The first, on the left, is the "parallelogram law". Draw $\mathbf{a}$ and $\mathbf{b}$ starting from the same point. Construct a parallelogram using these two vectors, and the diagonal gives us the result $\mathbf{a}+\mathbf{b}$.

The alternative method, on the right, is to draw $\mathbf{a}$ and $\mathbf{b}$ "head-to-tail". Thereafter, we join the tail of the first vector to the head of the second, forming a triangle to visualize $\mathbf{a}+\mathbf{b}$.

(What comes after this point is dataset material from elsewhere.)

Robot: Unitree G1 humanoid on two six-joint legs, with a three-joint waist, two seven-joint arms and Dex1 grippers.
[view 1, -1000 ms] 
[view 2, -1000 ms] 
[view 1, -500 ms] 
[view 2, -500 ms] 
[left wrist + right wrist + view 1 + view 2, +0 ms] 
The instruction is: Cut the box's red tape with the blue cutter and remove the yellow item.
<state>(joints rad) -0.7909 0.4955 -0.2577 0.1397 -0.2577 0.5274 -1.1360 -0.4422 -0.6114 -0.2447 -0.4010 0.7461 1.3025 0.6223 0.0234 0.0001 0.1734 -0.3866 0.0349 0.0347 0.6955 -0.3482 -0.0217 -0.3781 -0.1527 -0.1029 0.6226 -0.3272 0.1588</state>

The "parallelogram law" explains the solution to the example question: if $\overrightarrow{OA} = \begin{pmatrix} 2 \\ -3 \\ 1 \end{pmatrix}$, $ \overrightarrow{OB}= \begin{pmatrix} 0 \\ 4 \\ -3 \end{pmatrix}$ and $OACB$ forms a parallelogram, then $\overrightarrow{OC}= \overrightarrow{OA} + \overrightarrow{OB} = \begin{pmatrix} 2 \\ 1 \\ -2 \end{pmatrix}$.


More practice

The diagram below shows a cuboid with base $OAPB$. $OA, OB$ and $OC$ are parallel to the $x$-, $y$- and $z$- axis respetively with magnitude $4,3$ and $5$ respectively.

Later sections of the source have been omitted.